PROPOSITION 36
L'Amour intellectuel de l'Ame envers Dieu est l'amour même duquel Dieu s'aime lui-même, non en tant qu'il est infini, mais en tant qu'il peut s'expliquer par l'essence de l'Ame humaine considérée comme ayant une sorte d'éternité ; c'est-à-dire l'Amour intellectuel de l'Ame envers Dieu est une partie de l'Amour infini duquel Dieu s'aime lui-même.
Démonstration
Cet Amour de l'Ame doit se rapporter à des actions de l'Ame (Coroll. de la Prop. 32 et Prop. 3, p. 3) ; il est donc une action par laquelle l'Ame se considère elle-même avec l'accompagnement comme cause de l'idée de Dieu (Prop. 32 et son Coroll.), c'est-à-dire (Coroll. de la Prop. 25, p. 1, et Coroll. de la Prop. 11, p. 2) une action par laquelle Dieu, en tant qu'il peut s'expliquer par l'Ame humaine, se considère lui-même avec l'accompagnement de l'idée de lui-même ; et ainsi (Prop. préc.) cet Amour de l'Ame est une partie de l'Amour infini dont Dieu s'aime lui-même.
COROLLAIRE
Il suit de là que Dieu, en tant qu'il s'aime lui-même, aime les hommes, et conséquemment que l'Amour de Dieu envers les hommes et l'Amour intellectuel de l'Ame envers Dieu sont une seule et même chose.
SCOLIE
Nous connaissons clairement par là en quoi notre salut, c'est-à-dire notre Béatitude ou notre Liberté, consiste ; je veux dire dans un Amour constant et éternel envers Dieu, ou dans l'Amour de Dieu envers les hommes.
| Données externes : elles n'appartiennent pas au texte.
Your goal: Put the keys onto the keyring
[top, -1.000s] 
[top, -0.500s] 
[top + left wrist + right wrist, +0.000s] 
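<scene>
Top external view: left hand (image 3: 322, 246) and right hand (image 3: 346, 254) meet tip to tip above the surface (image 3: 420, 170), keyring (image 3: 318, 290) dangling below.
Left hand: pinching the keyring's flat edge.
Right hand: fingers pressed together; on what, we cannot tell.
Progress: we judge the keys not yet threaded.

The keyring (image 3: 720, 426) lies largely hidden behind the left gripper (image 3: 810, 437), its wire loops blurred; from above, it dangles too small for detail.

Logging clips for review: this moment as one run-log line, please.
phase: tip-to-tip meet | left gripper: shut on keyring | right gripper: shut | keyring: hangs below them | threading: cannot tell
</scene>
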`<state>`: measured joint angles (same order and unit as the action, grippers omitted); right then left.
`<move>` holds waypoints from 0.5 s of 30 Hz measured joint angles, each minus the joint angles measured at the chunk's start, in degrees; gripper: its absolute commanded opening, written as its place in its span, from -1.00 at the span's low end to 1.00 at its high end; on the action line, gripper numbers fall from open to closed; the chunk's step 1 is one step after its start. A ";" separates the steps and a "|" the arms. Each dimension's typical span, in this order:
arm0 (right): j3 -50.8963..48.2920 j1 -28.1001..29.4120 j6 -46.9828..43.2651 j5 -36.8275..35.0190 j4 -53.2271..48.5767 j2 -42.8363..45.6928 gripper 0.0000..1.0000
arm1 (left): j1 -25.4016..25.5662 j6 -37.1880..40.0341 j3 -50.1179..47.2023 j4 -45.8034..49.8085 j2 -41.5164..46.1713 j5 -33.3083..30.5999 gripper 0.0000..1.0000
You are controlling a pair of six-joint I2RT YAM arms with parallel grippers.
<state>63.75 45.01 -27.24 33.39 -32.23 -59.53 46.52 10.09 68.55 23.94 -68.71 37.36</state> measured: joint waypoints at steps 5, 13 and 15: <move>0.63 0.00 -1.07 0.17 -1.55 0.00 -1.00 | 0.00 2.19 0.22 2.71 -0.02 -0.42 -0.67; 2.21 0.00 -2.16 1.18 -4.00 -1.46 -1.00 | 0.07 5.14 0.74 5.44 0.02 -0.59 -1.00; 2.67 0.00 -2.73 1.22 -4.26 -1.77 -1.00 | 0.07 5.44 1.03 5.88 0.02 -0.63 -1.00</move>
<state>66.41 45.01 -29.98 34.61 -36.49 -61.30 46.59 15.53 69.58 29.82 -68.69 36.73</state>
Cet Amour, ou cette Béatitude, est appelé dans les livres sacrés Gloire, non sans raison. Que cet Amour en effet soit rapporté à Dieu ou à l'Ame, il peut justement être appelé Contentement intérieur, et ce Contentement ne se distingue pas de la Gloire (Déf. 25 et 30 des Aff.). En tant en effet qu'il se rapporte à Dieu, il est (Prop. 35) une Joie, s'il est permis d'employer encore ce mot, qu'accompagne l'idée de soi-même, et aussi en tant qu'il se rapporte à l'Ame (Prop. 27). De plus, puisque l'essence de notre Ame consiste dans la connaissance seule, dont Dieu est le principe et le fondement (Prop. 15, p. 1, et Scolie de la Prop. 47, p. 2), nous percevons clairement par là comment et en quelle condition notre Ame suit de la nature divine quant à l'essence et quant à l'existence, et dépend continûment de Dieu. J'ai cru qu'il valait la peine de le noter ici pour montrer par cet exemple combien vaut la connaissance des choses singulières que j'ai appelée intuitive ou connaissance du troisième genre (Scolie de la Prop. 40, p. 2), et combien elle l'emporte sur la connaissance par les notions communes que j'ai dit être celle du deuxième genre. Bien que j'aie montré en général dans la première Partie que toutes choses (et en conséquence l'Ame humaine) dépendent de Dieu quant à l'essence et quant à l'existence, par cette démonstration, bien qu'elle soit légitime et soustraite au risque du doute, notre Ame cependant n'est pas affectée de la même manière que si nous tirons cette conclusion de l'essence même d'une chose quelconque singulière, que nous disons dépendre de Dieu.